Some more thoughts... It's worth a bit understanding how we handle out of (heap) memory and how it differs from "regular" Swift. And in particular the problem with Arrays. Because of its "safe by design" ethos and the platforms it was written to run on, Swift handles out of memory (OOM) extremely aggressively. The minute malloc returns "I can't give you that much memory" the Swift runtime instantly crashes your program on the spot, no mercy!! That means that the standard library and runtime designers were able to make a lot of simplifying assumptions. Swift essentially is written on the assumption of "infinite virtual memory". When you create an Array or add values to one in regular Swift, the language assumes it works, because otherwise your program would have crashed. So there's never any possibility of "throwing an error" or anything like that when you run out of RAM... it's just not a concept in normal Swift. Because that's not sensible for us, around version 5.1 of our IDE, I modified UnsafeMutableBufferPointer to return nil if you run out of memory, which allows graceful handling. However, I was not able to do this with Arrays. The concept of "assumed memory creation" was just so deeply built into Array that I couldn't remove it. The best I could do, the compromises I made were: 1) Arrays are fixed size and cannot be extended, you must create them at the correct size, 2) when you use an initialiser like [UInt8](repeating: X, count: &size) the initialiser has been altered slightly to take the size as an inout parameter... if our runtime detects there is not enough memory to create the array you ask for, then it will change your size variable to 0. This means it's sensible to check that value after you create an array to see if you have a problem.

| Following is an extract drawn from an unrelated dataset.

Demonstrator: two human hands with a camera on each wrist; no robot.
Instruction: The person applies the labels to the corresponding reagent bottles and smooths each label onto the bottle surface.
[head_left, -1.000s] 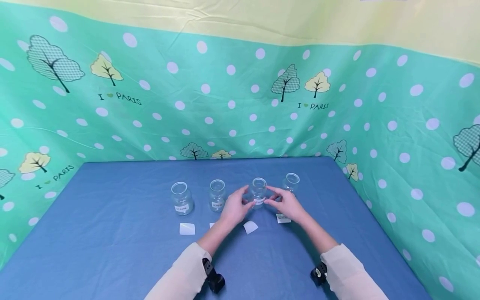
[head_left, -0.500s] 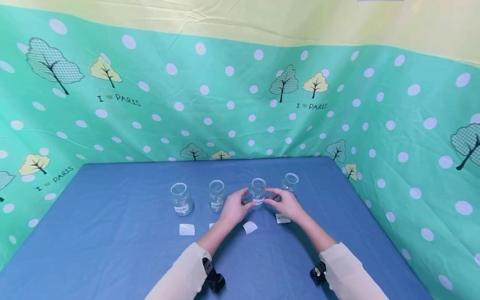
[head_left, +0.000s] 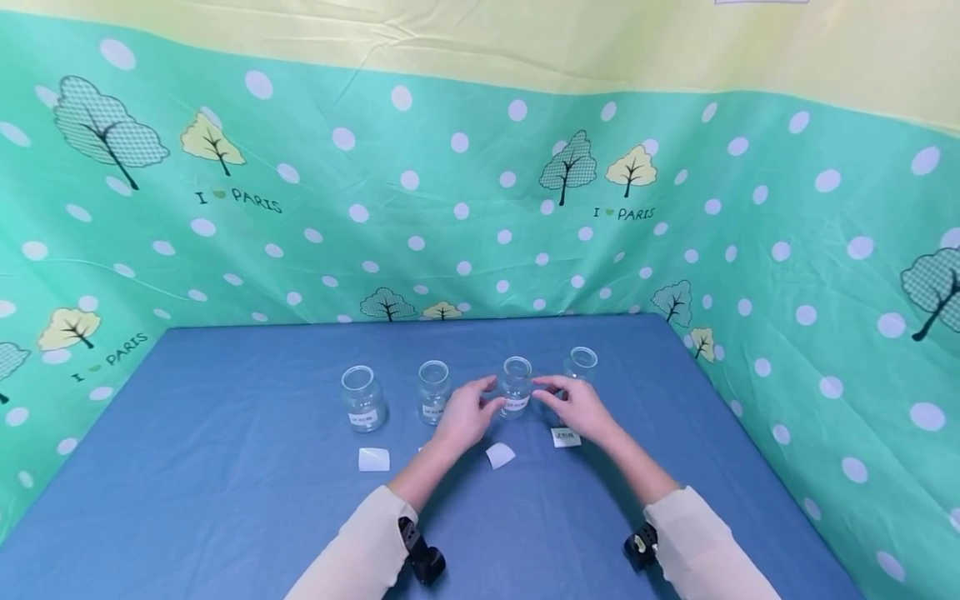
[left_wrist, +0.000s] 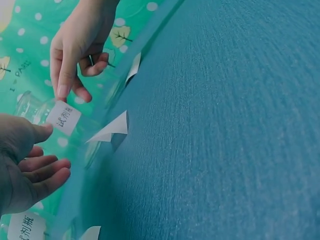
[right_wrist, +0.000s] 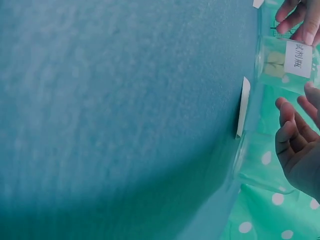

I know it would be nice to throw an error here but I'm not sure it's possible... it might be worth investigating though?... 3) finally, there are some places where Array creation just gets "stuck in a corner" on our platform. In particular, when you create arrays from an array of constants like you're doing in your code sample (and similar situations). In those cases, our runtime does the best it can, and just returns an empty array! So, again, it's worth checking if this has happened to see if you have run out of RAM. There may be ways we can improve some of these interfaces.